___ INPUT DATA

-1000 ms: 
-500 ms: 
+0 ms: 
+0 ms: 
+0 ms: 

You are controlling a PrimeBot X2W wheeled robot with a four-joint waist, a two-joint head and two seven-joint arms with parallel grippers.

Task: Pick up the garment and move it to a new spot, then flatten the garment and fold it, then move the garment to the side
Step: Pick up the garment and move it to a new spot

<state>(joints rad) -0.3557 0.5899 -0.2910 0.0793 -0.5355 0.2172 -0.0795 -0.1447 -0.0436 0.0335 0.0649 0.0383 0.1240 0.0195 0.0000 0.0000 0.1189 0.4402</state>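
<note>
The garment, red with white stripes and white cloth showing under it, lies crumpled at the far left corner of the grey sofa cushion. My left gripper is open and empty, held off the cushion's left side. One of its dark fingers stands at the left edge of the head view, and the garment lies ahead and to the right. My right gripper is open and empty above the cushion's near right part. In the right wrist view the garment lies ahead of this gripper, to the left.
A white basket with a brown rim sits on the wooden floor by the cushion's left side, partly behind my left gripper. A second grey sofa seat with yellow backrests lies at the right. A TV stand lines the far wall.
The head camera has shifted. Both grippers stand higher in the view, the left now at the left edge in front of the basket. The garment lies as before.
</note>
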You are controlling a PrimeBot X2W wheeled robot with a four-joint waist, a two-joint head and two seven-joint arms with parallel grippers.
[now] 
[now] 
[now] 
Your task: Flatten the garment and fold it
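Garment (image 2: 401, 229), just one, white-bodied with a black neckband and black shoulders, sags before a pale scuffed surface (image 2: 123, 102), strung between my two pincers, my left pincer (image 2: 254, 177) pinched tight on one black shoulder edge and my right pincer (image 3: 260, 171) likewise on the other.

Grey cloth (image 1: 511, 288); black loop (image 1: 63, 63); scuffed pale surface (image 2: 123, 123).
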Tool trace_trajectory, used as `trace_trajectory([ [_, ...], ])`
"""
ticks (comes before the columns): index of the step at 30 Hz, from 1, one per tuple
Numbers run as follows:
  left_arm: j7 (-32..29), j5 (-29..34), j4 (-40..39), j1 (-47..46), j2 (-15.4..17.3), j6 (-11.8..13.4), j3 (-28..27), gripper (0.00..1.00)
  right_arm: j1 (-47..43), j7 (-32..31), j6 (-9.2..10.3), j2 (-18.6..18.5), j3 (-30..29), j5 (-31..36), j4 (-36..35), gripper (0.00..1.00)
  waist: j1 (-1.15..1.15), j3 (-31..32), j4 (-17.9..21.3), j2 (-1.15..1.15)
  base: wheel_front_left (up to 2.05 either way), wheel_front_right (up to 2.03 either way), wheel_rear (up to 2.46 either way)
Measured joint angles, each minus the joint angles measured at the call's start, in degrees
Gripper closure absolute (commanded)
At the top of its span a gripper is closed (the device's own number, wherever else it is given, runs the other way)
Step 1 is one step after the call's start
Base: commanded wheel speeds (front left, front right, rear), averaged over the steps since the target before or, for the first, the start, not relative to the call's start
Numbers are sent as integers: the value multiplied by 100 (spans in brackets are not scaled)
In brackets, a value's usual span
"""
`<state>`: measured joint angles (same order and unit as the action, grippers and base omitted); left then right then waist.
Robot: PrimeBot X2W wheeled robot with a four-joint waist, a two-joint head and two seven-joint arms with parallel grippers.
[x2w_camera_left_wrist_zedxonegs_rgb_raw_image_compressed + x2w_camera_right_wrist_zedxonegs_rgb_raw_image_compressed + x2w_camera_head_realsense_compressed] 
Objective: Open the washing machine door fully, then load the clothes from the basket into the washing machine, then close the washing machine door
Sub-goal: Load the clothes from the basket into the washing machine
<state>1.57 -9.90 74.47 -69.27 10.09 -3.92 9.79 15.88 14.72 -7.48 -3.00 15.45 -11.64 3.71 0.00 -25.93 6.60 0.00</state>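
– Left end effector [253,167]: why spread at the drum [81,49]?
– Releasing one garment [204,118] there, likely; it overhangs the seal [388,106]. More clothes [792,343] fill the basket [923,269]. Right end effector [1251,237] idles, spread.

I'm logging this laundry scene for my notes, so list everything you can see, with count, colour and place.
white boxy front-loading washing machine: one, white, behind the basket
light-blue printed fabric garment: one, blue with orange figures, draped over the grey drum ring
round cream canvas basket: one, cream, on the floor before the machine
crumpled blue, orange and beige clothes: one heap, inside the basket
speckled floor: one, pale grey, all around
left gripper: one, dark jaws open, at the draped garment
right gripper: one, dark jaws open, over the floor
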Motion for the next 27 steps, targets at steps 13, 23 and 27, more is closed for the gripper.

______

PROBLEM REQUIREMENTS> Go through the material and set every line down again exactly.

RESPONSE FOR THIS EXERCISE>
-1000 ms: 
-500 ms: 
+0 ms: 
+0 ms: 
+0 ms: 

You are controlling a PrimeBot X2W wheeled robot with a four-joint waist, a two-joint head and two seven-joint arms with parallel grippers.

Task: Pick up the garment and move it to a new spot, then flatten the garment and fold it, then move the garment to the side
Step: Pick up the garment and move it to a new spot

<state>(joints rad) -0.3557 0.5899 -0.2910 0.0793 -0.5355 0.2172 -0.0795 -0.1447 -0.0436 0.0335 0.0649 0.0383 0.1240 0.0195 0.0000 0.0000 0.1189 0.4402</state>
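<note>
The garment, red with white stripes and white cloth showing under it, lies crumpled at the far left corner of the grey sofa cushion. My left gripper is open and empty, held off the cushion's left side. One of its dark fingers stands at the left edge of the head view, and the garment lies ahead and to the right. My right gripper is open and empty above the cushion's near right part. In the right wrist view the garment lies ahead of this gripper, to the left.
A white basket with a brown rim sits on the wooden floor by the cushion's left side, partly behind my left gripper. A second grey sofa seat with yellow backrests lies at the right. A TV stand lines the far wall.
The head camera has shifted. Both grippers stand higher in the view, the left now at the left edge in front of the basket. The garment lies as before.
</note>
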You are controlling a PrimeBot X2W wheeled robot with a four-joint waist, a two-joint head and two seven-joint arms with parallel grippers.
[now] 
[now] 
[now] 
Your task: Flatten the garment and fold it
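Garment (image 2: 401, 229), just one, white-bodied with a black neckband and black shoulders, sags before a pale scuffed surface (image 2: 123, 102), strung between my two pincers, my left pincer (image 2: 254, 177) pinched tight on one black shoulder edge and my right pincer (image 3: 260, 171) likewise on the other.

Grey cloth (image 1: 511, 288); black loop (image 1: 63, 63); scuffed pale surface (image 2: 123, 123).
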Tool trace_trajectory, used as `trace_trajectory([ [_, ...], ])`
"""
ticks (comes before the columns): index of the step at 30 Hz, from 1, one per tuple
Numbers run as follows:
  left_arm: j7 (-32..29), j5 (-29..34), j4 (-40..39), j1 (-47..46), j2 (-15.4..17.3), j6 (-11.8..13.4), j3 (-28..27), gripper (0.00..1.00)
  right_arm: j1 (-47..43), j7 (-32..31), j6 (-9.2..10.3), j2 (-18.6..18.5), j3 (-30..29), j5 (-31..36), j4 (-36..35), gripper (0.00..1.00)
  waist: j1 (-1.15..1.15), j3 (-31..32), j4 (-17.9..21.3), j2 (-1.15..1.15)
  base: wheel_front_left (up to 2.05 either way), wheel_front_right (up to 2.03 either way), wheel_rear (up to 2.46 either way)
Measured joint angles, each minus the joint angles measured at the call's start, in degrees
Gripper closure absolute (commanded)
At the top of its span a gripper is closed (the device's own number, wherever else it is given, runs the other way)
Step 1 is one step after the call's start
Base: commanded wheel speeds (front left, front right, rear), averaged over the steps since the target before or, for the first, the start, not relative to the call's start
Numbers are sent as integers: the value multiplied by 100 (spans in brackets are not scaled)
In brackets, a value's usual span
"""
`<state>`: measured joint angles (same order and unit as the action, grippers and base omitted); left then right then waist.
Robot: PrimeBot X2W wheeled robot with a four-joint waist, a two-joint head and two seven-joint arms with parallel grippers.
[x2w_camera_left_wrist_zedxonegs_rgb_raw_image_compressed + x2w_camera_right_wrist_zedxonegs_rgb_raw_image_compressed + x2w_camera_head_realsense_compressed] 
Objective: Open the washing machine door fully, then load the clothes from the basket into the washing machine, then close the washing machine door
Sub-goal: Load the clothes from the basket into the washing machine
<state>1.57 -9.90 74.47 -69.27 10.09 -3.92 9.79 15.88 14.72 -7.48 -3.00 15.45 -11.64 3.71 0.00 -25.93 6.60 0.00</state>
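– Left end effector [253,167]: why spread at the drum [81,49]?
– Releasing one garment [204,118] there, likely; it overhangs the seal [388,106]. More clothes [792,343] fill the basket [923,269]. Right end effector [1251,237] idles, spread.

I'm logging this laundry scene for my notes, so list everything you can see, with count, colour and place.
white boxy front-loading washing machine: one, white, behind the basket
light-blue printed fabric garment: one, blue with orange figures, draped over the grey drum ring
round cream canvas basket: one, cream, on the floor before the machine
crumpled blue, orange and beige clothes: one heap, inside the basket
speckled floor: one, pale grey, all around
left gripper: one, dark jaws open, at the draped garment
right gripper: one, dark jaws open, over the floor
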Motion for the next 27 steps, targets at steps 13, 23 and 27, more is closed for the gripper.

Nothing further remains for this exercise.